CREATING SENTIMENT WORD DICTIONARIES

Load sentiment word lists from Hu.liu Sentiment Analysis

Opinion Lexicon: Positive and Negative

These files contain a list of POSITIVE and NEGATIVE opinion words (or sentiment words).

These files and papers can all be downloaded from http://www.cs.uic.edu/~liub/FBS/sentiment-analysis.html

If you use this list, please cite one of the following two papers:

Minqing Hu and Bing Liu. “Mining and Summarizing Customer Reviews.” Proceedings of the ACM SIGKDD International Conference on Knowledge Discovery and Data Mining (KDD-2004), Aug 22-25, 2004, Seattle, Washington, USA, Bing Liu, Minqing Hu and Junsheng Cheng. “Opinion Observer: Analyzing and Comparing Opinions on the Web.” Proceedings of the 14th International World Wide Web conference (WWW-2005), May 10-14, 2005, Chiba, Japan.
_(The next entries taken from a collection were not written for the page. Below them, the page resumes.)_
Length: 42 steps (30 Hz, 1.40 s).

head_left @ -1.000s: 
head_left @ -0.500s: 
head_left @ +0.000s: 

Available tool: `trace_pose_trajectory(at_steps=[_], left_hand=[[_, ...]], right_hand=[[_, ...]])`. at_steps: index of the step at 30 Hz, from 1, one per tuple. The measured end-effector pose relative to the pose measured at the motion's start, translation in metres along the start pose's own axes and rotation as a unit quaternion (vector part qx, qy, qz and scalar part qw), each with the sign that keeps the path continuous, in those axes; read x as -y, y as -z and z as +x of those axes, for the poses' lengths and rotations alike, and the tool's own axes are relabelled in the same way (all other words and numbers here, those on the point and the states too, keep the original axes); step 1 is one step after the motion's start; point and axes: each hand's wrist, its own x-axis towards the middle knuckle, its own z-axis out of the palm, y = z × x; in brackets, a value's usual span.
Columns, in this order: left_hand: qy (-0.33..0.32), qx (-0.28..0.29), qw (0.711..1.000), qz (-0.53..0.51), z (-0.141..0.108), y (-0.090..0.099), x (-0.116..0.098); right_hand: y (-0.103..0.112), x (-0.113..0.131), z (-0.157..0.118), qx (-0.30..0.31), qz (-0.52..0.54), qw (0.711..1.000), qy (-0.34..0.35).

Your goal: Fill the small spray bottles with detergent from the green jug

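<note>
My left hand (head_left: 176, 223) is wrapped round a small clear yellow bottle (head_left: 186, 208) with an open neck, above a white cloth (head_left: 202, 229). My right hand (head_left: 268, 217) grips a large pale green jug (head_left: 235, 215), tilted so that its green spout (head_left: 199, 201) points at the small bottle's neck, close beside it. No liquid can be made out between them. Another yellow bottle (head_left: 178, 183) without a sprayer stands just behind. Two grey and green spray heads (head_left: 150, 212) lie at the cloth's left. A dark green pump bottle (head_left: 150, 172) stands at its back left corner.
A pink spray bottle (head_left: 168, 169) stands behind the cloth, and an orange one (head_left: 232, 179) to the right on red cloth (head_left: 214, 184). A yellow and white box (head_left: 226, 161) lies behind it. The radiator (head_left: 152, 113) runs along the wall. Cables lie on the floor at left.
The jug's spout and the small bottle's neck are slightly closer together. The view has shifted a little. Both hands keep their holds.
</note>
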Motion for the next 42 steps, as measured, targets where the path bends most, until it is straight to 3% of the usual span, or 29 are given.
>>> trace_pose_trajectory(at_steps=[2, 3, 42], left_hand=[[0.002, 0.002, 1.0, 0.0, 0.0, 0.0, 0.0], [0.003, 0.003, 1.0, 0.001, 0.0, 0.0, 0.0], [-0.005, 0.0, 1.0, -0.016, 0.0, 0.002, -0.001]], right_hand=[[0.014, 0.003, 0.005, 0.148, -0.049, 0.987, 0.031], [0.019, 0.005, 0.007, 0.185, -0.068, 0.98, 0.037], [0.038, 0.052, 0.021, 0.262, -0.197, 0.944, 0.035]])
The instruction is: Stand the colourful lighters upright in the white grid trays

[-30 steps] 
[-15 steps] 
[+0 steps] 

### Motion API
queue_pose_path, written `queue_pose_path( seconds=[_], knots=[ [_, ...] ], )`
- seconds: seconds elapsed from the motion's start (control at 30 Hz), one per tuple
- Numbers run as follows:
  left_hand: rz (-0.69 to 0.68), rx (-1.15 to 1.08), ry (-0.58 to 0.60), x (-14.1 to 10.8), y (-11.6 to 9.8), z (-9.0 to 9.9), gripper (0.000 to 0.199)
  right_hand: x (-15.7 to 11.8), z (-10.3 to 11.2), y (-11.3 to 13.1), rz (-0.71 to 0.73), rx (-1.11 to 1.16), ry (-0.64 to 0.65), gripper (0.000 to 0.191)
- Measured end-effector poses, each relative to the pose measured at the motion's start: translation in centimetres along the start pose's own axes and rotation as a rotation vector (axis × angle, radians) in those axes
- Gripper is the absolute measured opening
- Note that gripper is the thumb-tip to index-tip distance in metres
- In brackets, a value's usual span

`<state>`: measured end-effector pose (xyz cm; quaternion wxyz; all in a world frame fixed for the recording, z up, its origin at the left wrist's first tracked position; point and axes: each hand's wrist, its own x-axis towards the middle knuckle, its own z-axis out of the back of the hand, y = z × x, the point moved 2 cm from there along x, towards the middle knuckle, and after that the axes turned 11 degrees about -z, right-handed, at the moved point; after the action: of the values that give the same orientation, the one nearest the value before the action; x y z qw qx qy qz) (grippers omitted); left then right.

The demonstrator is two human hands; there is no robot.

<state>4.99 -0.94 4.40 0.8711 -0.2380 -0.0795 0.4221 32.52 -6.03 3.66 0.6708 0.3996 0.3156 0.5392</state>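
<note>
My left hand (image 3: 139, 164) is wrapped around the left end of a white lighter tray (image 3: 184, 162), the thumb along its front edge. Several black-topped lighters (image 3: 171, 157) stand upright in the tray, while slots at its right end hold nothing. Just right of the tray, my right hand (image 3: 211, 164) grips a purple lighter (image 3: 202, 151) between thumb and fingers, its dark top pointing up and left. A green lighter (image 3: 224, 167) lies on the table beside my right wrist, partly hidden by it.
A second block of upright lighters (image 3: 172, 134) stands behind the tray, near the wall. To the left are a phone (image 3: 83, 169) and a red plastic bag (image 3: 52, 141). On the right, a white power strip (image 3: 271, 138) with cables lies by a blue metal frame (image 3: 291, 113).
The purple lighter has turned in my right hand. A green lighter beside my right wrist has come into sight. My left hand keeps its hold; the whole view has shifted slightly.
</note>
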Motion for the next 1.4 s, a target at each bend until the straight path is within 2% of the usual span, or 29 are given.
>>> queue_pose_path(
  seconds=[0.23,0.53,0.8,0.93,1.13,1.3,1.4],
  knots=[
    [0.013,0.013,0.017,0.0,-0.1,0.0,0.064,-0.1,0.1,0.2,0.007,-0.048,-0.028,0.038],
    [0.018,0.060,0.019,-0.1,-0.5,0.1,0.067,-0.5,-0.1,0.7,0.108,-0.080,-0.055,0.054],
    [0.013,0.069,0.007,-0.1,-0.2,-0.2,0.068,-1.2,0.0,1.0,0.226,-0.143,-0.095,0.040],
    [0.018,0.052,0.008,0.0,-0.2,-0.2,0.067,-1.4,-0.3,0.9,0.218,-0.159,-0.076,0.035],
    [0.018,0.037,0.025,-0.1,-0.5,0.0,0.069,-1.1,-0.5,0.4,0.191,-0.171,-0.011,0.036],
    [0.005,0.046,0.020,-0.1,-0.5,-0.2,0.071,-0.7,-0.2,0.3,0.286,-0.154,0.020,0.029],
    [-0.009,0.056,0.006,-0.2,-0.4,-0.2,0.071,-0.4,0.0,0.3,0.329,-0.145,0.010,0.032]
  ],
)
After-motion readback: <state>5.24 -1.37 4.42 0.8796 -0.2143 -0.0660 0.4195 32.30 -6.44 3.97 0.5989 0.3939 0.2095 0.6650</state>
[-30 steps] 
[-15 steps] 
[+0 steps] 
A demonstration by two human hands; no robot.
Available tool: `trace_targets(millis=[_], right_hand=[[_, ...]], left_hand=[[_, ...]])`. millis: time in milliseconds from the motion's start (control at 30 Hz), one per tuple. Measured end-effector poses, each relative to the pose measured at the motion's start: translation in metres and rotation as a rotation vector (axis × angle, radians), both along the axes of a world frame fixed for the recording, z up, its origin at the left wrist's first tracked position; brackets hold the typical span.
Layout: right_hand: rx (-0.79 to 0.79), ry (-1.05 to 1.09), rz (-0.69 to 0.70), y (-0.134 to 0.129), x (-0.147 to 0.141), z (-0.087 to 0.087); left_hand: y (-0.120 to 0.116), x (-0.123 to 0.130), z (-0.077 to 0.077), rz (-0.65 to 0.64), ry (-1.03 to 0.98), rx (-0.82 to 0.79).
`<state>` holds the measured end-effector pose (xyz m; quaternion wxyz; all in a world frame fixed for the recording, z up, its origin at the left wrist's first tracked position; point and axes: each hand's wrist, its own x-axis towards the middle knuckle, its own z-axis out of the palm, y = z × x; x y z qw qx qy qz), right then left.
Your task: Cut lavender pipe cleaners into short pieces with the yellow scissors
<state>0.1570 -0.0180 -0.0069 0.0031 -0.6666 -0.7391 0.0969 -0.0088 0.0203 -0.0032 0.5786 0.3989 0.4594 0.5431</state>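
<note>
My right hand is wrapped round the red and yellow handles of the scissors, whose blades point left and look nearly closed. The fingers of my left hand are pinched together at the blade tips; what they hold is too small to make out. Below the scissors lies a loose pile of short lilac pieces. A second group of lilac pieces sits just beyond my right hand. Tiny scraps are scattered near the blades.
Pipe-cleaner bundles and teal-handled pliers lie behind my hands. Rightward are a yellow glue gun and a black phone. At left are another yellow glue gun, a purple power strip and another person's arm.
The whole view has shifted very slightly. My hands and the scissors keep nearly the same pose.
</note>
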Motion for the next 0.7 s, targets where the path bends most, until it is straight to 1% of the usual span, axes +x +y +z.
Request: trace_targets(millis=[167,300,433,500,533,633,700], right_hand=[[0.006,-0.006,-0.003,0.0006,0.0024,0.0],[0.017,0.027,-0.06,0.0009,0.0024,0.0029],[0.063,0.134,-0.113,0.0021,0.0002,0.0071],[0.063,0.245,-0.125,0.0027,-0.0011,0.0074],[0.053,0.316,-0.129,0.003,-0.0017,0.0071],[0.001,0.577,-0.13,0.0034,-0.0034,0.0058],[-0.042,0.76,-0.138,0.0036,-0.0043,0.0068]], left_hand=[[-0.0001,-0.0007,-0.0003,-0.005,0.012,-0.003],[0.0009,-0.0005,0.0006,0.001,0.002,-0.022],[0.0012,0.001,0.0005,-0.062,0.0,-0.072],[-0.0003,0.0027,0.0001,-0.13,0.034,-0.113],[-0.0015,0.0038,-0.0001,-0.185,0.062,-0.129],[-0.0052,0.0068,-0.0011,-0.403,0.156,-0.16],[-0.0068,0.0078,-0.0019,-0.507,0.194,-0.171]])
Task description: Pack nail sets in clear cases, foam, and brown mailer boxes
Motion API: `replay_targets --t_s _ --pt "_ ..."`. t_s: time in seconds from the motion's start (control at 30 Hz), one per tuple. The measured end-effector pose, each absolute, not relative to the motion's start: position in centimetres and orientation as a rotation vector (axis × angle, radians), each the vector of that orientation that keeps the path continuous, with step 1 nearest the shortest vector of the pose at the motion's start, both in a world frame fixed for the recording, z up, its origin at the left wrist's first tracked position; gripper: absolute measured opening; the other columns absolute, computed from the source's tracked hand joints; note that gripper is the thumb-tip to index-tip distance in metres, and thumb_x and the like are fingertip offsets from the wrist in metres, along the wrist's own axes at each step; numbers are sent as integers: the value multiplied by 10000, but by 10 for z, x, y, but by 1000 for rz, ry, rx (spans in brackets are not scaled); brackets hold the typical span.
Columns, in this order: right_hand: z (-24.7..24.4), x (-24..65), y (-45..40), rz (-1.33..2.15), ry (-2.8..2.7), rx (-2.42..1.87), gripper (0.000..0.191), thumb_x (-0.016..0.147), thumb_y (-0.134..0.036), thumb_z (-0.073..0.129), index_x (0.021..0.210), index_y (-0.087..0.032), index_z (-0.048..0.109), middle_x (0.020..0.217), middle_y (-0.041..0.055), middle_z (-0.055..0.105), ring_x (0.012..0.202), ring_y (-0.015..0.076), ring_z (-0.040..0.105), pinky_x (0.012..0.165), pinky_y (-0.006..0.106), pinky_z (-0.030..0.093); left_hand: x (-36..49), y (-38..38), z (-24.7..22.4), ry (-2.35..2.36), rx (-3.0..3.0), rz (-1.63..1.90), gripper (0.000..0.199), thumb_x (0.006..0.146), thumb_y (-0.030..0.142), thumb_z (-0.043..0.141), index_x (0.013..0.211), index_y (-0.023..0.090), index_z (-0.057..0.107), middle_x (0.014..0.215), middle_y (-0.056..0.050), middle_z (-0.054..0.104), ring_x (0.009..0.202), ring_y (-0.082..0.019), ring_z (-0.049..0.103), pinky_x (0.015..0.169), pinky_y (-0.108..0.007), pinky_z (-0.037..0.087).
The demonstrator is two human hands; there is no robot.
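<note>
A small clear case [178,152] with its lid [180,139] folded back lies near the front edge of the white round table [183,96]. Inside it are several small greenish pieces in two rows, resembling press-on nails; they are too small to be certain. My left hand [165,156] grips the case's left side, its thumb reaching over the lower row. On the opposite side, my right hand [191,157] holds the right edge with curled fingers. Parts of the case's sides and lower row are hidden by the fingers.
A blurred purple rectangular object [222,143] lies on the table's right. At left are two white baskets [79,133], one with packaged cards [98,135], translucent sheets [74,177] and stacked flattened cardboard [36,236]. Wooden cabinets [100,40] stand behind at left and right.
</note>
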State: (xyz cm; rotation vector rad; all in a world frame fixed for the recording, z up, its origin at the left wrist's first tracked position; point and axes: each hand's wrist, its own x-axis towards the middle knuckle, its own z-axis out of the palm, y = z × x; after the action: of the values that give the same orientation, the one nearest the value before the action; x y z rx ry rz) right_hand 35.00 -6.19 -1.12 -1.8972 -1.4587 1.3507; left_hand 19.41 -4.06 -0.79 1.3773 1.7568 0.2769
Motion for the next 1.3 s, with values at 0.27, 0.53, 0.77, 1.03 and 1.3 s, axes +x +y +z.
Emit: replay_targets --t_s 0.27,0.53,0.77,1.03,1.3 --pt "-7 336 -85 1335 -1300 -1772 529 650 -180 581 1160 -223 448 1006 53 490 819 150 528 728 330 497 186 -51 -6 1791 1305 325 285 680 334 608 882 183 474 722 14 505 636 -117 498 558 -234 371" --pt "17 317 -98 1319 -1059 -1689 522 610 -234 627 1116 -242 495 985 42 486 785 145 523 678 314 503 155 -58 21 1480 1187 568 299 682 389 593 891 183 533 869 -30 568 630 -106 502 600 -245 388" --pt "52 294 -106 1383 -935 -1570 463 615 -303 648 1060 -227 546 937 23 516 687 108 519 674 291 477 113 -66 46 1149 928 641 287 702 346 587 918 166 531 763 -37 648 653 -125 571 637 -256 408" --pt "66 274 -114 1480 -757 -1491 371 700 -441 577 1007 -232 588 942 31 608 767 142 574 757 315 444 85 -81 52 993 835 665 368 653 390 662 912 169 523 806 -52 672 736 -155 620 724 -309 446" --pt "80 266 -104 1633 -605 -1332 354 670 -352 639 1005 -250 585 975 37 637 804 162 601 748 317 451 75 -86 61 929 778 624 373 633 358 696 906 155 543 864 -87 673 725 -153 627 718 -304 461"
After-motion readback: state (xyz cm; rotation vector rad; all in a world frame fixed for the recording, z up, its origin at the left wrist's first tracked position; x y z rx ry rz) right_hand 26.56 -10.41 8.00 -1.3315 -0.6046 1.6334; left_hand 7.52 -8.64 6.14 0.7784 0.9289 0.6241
Notes: 1. The appearance of an opinion word in a sentence does not necessarily
mean that the sentence expresses a positive or negative opinion. See the paper below:

Bing Liu. “Sentiment Analysis and Subjectivity.” An chapter in Handbook of Natural Language Processing, Second Edition, (editors: N. Indurkhya and F. J. Damerau), 2010.

  1. You will notice many misspelled words in the list. They are not mistakes. They are included as these misspelled words appear frequently in social media content.
hu.liu.pos = scan('~/Documents/TWITTERPROJ/positive-words_0.txt', what='character', comment.char=';')
hu.liu.neg = scan('~/Documents/TWITTERPROJ/negative-words_0.txt', what='character', comment.char=';')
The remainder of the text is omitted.